On May 13, 2022, a Los Angeles Superior Court judge found that gender-based corporate board law SB 826 — signed into law in 2018 by then-Governor Jerry Brown — was in violation of the California Constitution’s Equal Protection clause and therefore unlawful.
As previously reported, SB 826 required any publicly held corporation headquartered in California, without regard to where it’s incorporated, to place at least one female director on its board by December 31, 2019, and two or three female directors on its board by December 31, 2021, depending on the size of the board. The statute also required the Secretary of State’s office to post compliance records on its website and imposed fines ranging between $100,000 and $300,000 per violation, although these fines were never imposed on any corporations.
Plaintiffs filed a lawsuit claiming the law violated the Equal Protection Clause of the California Constitution, which says “[a] person may not be…denied equal protection of the laws.” Under California Law, the court stated, classifications based on gender have long been considered “suspect” for purposes of an equal protection analysis. That means that laws that draw distinctions between people based on their gender are presumed unconstitutional and it is up to the state to prove that the statute passes the appropriately named “strict scrutiny test.”

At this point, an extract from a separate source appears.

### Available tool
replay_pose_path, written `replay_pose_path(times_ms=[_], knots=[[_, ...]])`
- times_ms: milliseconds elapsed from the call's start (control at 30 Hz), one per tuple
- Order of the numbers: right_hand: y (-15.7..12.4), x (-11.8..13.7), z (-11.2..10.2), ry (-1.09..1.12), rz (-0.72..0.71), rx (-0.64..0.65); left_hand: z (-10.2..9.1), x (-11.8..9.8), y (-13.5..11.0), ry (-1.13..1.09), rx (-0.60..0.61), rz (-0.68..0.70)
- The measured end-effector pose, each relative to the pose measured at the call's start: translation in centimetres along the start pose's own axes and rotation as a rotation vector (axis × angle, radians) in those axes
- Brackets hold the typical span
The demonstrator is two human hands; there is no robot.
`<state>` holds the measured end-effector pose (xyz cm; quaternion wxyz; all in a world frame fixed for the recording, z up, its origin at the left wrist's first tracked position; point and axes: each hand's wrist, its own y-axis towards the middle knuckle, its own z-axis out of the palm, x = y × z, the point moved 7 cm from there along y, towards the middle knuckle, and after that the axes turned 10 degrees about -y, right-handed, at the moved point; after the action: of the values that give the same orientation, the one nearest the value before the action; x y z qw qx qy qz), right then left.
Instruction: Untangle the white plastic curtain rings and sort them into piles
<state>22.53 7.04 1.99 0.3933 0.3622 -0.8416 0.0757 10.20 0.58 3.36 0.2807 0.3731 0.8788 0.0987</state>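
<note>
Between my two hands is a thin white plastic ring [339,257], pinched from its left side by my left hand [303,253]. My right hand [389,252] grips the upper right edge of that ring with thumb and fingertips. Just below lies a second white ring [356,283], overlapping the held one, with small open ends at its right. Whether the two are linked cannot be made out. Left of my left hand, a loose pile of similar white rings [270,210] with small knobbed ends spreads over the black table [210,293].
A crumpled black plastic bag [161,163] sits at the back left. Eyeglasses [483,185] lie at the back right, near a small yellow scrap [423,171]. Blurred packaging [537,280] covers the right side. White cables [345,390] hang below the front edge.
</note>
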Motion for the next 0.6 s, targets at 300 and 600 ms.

Under the test, the state must show that (1) it has a compelling interest, (2) the law is necessary, and (3) the law is narrowly tailored to serve the interest. After a lengthy trial, the Los Angeles court ruled the statute failed the strict scrutiny test and is unconstitutional. The court determined, among other things, that the state failed to:
- Show that it had a “compelling interest” in implementing SB 826; specifically, the court noted that the state was unable to present specific evidence of actual, unlawful discrimination against any specific woman by any specific corporation subject to the law and had “no compelling governmental interest in remedying generalized, non-specific allegations of discrimination.”
- Show that the law was necessary to improve opportunities for women, expand the California economy or protect taxpayers to boost California’s economy. The court noted there were other ways to accomplish those goals.
- Show that it was “narrowly tailored;” the court noted, among other things, that the state failed to show that the Legislature considered gender-neutral alternatives to achieve the state’s purported goals.
The court determined that SB 826 wasn’t meant to remedy discrimination, but instead to “achieve gender equity or parity; its goal was not to boost California’s economy, not to improve opportunities for women in the workplace nor… to protect California’s taxpayers, public employees, pensions and retirees.”
Notably, even SB 826’s strongest proponents admitted possible problems when it was passed in 2018, with Governor Brown acknowledging at the time that bill came with “serious legal concerns.”
California Secretary of State Shirley Weber has not yet publicly indicated whether the state will appeal the court’s decision (Update: Weber plans to appeal).